Your task: Copy out each line below that has the word "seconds" in it.
+++ Records supplied +++
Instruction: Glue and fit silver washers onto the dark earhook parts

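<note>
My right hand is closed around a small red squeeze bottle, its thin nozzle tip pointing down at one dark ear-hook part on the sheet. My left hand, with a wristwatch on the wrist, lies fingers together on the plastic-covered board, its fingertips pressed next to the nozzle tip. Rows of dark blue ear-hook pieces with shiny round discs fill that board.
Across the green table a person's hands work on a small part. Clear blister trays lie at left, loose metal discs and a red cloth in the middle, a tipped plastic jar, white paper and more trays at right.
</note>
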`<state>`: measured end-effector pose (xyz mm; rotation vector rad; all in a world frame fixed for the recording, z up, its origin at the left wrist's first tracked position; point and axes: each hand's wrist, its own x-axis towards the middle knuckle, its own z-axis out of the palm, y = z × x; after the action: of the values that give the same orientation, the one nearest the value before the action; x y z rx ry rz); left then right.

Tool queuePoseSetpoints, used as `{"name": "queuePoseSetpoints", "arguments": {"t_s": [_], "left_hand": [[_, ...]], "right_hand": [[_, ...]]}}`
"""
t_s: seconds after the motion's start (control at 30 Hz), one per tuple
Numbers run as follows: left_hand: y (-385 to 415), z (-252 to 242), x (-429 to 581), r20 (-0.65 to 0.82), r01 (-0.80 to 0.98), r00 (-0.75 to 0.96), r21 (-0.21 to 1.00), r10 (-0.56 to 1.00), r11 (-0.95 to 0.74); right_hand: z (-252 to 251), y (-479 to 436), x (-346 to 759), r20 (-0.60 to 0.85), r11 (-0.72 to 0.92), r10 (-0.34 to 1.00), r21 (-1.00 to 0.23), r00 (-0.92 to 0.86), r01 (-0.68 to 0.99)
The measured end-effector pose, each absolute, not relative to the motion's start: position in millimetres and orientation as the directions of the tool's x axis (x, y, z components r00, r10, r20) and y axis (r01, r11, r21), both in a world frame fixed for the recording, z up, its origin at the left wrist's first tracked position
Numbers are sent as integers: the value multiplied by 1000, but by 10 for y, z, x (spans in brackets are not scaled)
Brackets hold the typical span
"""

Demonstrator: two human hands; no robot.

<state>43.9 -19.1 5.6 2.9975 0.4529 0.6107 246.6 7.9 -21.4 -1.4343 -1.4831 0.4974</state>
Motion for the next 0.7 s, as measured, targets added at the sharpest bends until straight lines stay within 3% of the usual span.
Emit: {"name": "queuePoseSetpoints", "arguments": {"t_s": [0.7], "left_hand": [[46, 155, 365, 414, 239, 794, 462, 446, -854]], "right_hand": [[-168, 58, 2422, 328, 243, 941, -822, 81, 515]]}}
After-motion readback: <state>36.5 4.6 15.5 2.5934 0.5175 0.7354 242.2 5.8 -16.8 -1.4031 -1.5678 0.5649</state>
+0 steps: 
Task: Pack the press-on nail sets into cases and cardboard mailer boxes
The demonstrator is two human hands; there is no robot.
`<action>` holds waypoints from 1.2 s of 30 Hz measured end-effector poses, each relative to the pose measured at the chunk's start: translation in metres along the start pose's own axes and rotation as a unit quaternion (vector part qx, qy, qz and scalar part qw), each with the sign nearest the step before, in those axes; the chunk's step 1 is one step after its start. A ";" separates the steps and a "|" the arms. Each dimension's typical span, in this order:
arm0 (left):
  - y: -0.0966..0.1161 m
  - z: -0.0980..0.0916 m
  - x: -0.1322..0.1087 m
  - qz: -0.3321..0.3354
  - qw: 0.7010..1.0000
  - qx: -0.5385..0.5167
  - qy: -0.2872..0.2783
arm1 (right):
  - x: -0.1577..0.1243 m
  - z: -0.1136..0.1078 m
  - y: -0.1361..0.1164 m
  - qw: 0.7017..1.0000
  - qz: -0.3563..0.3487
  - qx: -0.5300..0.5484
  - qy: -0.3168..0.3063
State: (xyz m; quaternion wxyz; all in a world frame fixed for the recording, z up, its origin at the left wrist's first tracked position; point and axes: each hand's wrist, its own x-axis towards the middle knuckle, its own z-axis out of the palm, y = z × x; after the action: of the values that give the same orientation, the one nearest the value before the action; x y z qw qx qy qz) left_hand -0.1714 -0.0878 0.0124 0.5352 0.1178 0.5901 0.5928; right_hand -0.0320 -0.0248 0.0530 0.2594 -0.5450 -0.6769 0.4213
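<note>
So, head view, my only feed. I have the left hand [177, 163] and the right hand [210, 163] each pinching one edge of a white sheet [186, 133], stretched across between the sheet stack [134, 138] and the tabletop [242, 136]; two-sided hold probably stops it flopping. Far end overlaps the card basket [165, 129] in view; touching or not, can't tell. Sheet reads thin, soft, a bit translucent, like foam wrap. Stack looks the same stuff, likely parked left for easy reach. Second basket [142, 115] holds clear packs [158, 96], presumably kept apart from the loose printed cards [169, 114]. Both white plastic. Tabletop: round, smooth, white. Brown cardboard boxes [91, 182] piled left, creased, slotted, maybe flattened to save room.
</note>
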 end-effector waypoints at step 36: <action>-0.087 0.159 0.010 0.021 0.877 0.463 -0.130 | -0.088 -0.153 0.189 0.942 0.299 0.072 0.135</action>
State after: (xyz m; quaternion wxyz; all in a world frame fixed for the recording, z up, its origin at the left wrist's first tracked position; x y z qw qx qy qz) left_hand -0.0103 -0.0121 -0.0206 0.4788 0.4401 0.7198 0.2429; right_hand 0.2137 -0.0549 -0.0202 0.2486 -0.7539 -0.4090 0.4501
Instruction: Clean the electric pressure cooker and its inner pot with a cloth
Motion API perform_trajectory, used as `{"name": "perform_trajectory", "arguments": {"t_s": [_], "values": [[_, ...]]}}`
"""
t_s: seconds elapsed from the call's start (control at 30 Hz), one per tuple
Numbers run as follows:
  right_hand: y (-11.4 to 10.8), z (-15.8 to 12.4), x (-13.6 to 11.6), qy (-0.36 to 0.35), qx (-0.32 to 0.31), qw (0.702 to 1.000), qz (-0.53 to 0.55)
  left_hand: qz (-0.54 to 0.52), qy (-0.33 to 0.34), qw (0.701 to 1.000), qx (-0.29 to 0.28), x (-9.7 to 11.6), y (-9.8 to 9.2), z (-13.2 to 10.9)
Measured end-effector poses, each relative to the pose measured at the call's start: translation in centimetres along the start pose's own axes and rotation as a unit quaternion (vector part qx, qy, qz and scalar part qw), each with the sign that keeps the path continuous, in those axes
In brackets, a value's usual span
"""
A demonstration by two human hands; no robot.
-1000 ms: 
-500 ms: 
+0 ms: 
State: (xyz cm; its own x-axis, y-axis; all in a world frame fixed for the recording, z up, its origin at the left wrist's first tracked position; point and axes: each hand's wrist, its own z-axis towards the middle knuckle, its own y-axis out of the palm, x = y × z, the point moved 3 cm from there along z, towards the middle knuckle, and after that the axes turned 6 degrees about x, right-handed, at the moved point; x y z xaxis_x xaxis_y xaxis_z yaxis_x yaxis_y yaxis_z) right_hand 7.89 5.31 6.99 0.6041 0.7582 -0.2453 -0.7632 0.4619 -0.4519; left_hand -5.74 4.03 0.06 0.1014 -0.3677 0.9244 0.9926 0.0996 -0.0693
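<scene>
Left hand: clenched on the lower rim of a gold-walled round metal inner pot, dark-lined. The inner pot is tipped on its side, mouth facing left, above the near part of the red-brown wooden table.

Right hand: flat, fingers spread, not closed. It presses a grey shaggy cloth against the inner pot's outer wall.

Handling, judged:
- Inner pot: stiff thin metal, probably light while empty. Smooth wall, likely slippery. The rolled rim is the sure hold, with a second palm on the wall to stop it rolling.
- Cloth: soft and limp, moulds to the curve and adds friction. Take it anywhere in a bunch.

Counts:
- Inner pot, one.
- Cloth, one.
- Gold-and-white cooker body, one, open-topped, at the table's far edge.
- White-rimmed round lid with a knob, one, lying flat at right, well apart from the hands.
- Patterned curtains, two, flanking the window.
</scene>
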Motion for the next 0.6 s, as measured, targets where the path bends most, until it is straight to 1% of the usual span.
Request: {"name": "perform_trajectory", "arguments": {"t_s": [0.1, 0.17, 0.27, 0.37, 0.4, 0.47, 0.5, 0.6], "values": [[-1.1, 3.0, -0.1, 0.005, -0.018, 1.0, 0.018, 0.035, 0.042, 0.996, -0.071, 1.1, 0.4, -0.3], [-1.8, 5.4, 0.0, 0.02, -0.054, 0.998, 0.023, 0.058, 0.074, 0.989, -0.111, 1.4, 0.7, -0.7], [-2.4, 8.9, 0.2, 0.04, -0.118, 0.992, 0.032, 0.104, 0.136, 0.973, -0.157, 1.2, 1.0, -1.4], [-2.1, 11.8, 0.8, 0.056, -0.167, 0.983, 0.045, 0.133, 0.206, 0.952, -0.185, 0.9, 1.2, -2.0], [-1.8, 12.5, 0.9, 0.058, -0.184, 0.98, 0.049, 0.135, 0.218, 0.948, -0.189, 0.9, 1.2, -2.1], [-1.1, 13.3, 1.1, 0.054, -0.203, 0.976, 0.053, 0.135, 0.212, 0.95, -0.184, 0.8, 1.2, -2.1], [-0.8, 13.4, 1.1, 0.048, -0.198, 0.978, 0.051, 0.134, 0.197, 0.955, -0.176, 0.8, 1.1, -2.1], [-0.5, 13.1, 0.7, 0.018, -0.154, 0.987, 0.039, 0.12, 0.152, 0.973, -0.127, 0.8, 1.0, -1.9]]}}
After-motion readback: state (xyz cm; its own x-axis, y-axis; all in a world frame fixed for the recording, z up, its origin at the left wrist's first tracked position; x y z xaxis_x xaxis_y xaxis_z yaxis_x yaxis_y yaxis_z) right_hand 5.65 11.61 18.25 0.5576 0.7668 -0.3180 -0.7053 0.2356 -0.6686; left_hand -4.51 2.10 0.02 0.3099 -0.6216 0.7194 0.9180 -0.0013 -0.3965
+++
Your response:
t_s: seconds after the motion's start (control at 30 Hz), one per tuple
t_s: seconds elapsed from the call's start (control at 30 Hz), one per tuple

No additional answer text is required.